Give again, exactly as written, the lines of the records below from the line with "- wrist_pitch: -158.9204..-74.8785" to the line with "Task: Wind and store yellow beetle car". Both end lines count; pictures do not.

[Data for processing — start]

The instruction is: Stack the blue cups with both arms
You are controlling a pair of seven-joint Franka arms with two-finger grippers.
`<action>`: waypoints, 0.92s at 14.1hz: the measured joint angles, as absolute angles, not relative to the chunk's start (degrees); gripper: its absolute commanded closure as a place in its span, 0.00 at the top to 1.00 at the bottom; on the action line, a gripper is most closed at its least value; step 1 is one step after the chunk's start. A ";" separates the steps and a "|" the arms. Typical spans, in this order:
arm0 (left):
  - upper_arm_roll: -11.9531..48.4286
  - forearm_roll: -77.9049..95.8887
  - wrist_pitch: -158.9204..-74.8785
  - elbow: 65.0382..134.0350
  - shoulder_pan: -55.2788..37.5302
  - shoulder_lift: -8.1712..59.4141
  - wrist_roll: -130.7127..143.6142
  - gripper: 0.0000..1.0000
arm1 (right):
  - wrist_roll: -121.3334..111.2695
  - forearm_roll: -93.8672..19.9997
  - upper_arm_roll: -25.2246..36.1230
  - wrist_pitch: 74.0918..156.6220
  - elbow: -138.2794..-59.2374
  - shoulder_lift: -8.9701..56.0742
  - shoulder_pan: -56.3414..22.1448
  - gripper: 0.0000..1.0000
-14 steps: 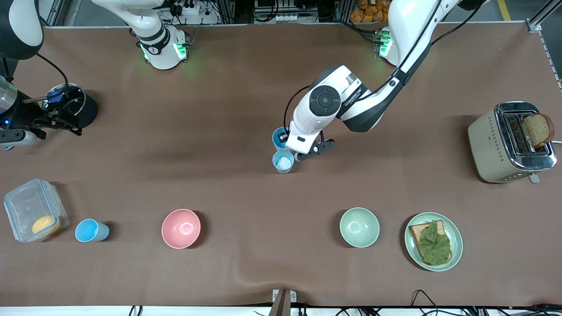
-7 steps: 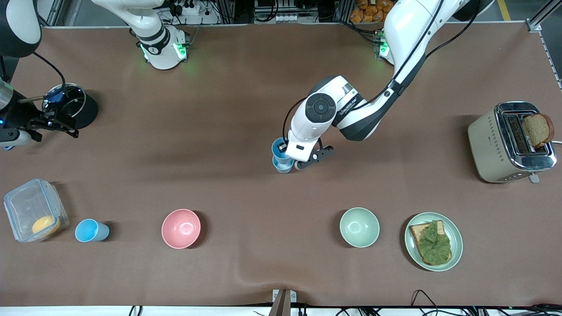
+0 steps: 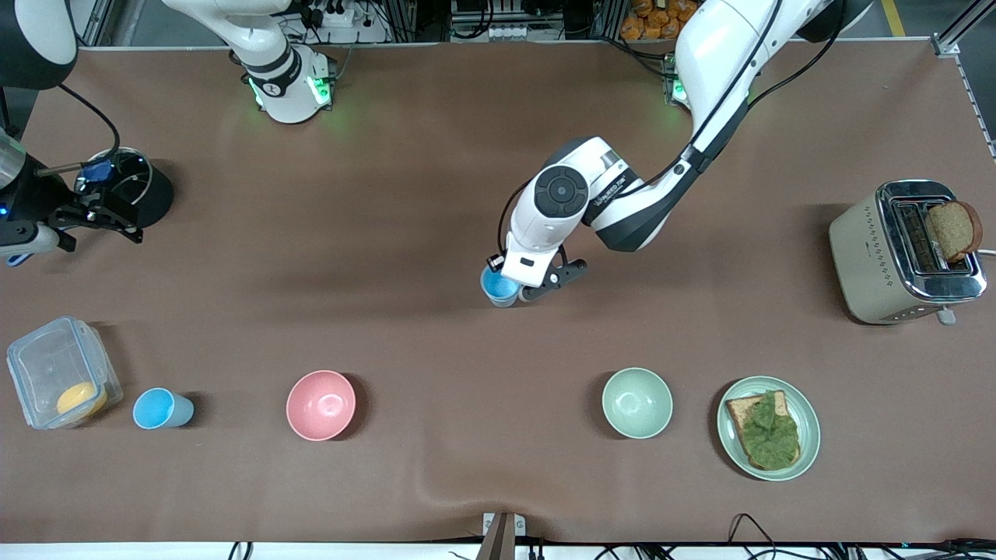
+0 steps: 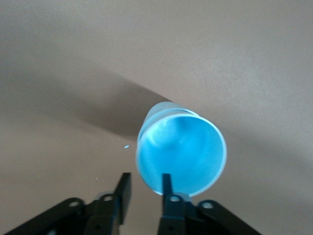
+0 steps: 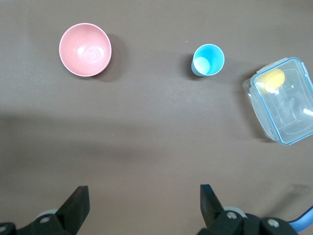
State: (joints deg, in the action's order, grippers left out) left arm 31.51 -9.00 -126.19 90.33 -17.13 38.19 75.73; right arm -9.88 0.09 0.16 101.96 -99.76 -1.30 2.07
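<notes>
Two blue cups [image 3: 499, 285] stand nested mid-table, the deeper blue one [image 4: 181, 152] inside the paler one. My left gripper [image 3: 515, 288] hangs right over them. Its fingers [image 4: 145, 183] are parted, one inside the rim and one outside, with a gap to the cup wall. It is open. A third blue cup [image 3: 159, 408] [image 5: 208, 59] stands toward the right arm's end, near the front camera. My right gripper [image 3: 97, 215] [image 5: 144, 205] waits wide open over bare table at that end, holding nothing.
A pink bowl [image 3: 320, 404] [image 5: 85, 49] and a pale green bowl [image 3: 636, 402] stand near the front camera. A clear lidded box [image 3: 62, 372] [image 5: 283, 100] is beside the third cup. A plate of toast [image 3: 768, 428], a toaster [image 3: 906, 249] and a black pot [image 3: 132, 190] stand at the ends.
The left gripper came down with the deeper blue cup and set it into the paler cup, then parted its fingers. The right arm barely shifted.
</notes>
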 measured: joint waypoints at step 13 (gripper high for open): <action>31.08 -12.27 -109.43 88.14 -6.62 27.41 71.93 1.00 | -9.69 -0.34 0.00 97.65 -98.69 -1.03 3.10 1.00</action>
State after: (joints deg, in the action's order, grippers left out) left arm 31.08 -12.27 -109.43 88.14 -6.62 27.41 71.93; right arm -9.69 -0.34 0.00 97.65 -98.69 -1.03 3.10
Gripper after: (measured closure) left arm 0.000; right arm 0.000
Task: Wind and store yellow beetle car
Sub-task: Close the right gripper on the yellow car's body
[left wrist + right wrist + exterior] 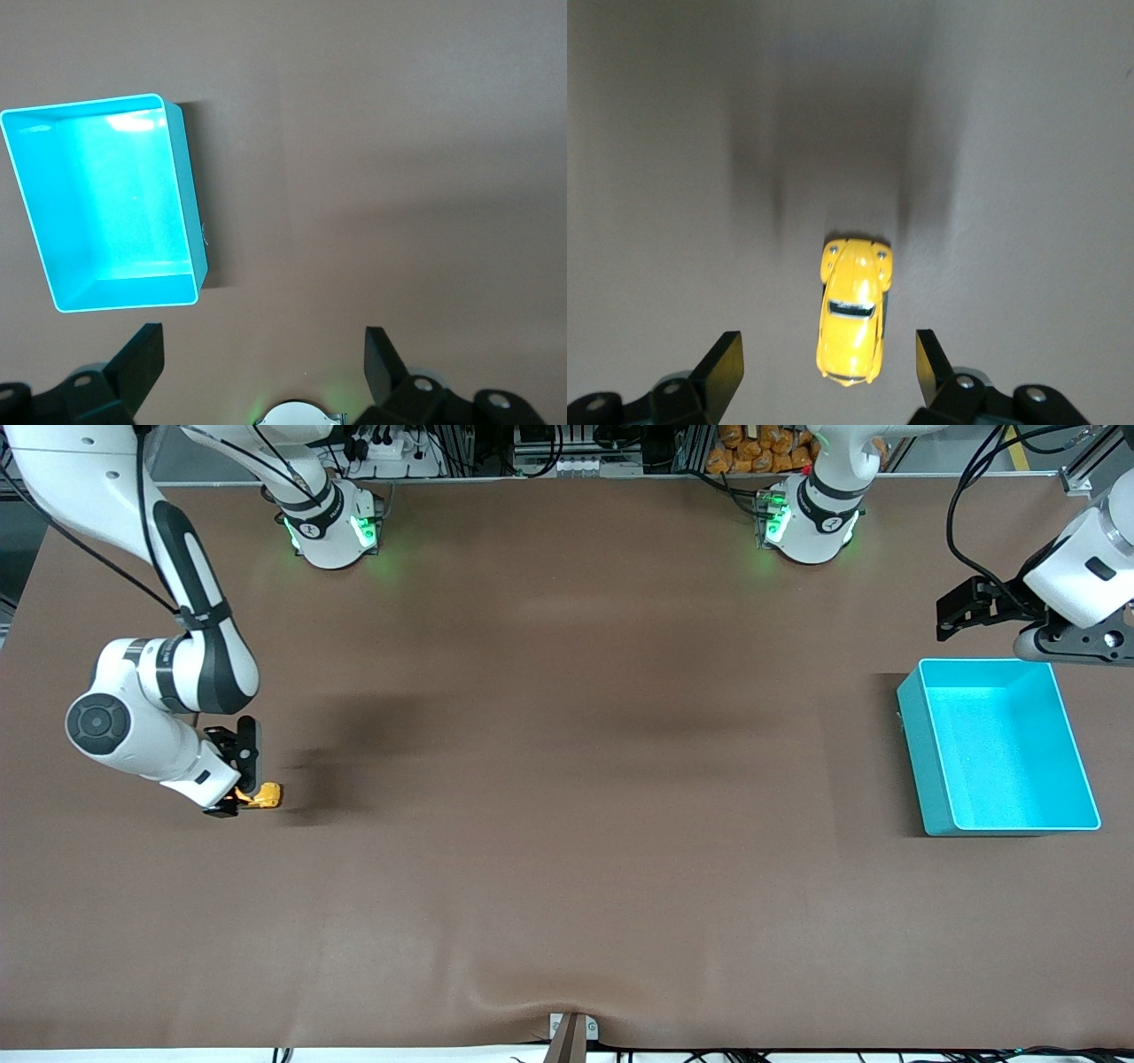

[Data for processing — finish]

■ Problem solution ■
  - wrist_pitch: -158.9204..-74.8785
  - elbow: 65.0382..134.0350
  - shoulder_pan: -55.2788..37.5302
  - shoulder_lift: -8.1712..59.4141
  - wrist_roll: -130.7127..143.6142
  - gripper: 0.0000..1.0000
arm1 (right):
  - wrist_roll: -121.3334..111.2695
  - forearm_roll: -93.8672..19.9997
  - upper_arm_roll: -25.2246..36.1230
  - wrist_pitch: 74.0918..156.6220
  - elbow: -138.2794..-59.2374
  - shoulder_lift: -8.9701..56.0742
  - shoulder_pan: -56.3414..22.1448
  - gripper: 0.0000..1.0000
-14 steps: 
-7 steps: 
+0 steps: 
+0 steps: 
+0 steps: 
State: (joints deg, in the action's order, grippers left out) left arm 31.51 -9.00 -126.19 90.33 -17.13 38.19 75.73; right arm -9.88 0.09 0.16 101.96 -99.76 -1.30 2.07
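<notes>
Two blue cups [image 3: 499, 285] stand nested mid-table, the deeper blue one [image 4: 181, 152] inside the paler one. My left gripper [image 3: 515, 288] hangs right over them. Its fingers [image 4: 145, 183] are parted, one inside the rim and one outside, with a gap to the cup wall. It is open. A third blue cup [image 3: 159, 408] [image 5: 208, 59] stands toward the right arm's end, near the front camera. My right gripper [image 3: 97, 215] [image 5: 144, 205] waits wide open over bare table at that end, holding nothing.
A pink bowl [image 3: 320, 404] [image 5: 85, 49] and a pale green bowl [image 3: 636, 402] stand near the front camera. A clear lidded box [image 3: 62, 372] [image 5: 283, 100] is beside the third cup. A plate of toast [image 3: 768, 428], a toaster [image 3: 906, 249] and a black pot [image 3: 132, 190] stand at the ends.
The left gripper came down with the deeper blue cup and set it into the paler cup, then parted its fingers. The right arm barely shifted.
</notes>
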 measured: joint waypoints at step 13 (gripper high for open): <action>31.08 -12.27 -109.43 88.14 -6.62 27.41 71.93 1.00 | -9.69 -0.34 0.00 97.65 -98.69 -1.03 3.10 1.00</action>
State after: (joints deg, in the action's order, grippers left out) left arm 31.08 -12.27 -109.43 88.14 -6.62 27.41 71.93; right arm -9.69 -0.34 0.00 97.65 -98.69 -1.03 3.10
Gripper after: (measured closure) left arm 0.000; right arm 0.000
Task: Wind and store yellow beetle car

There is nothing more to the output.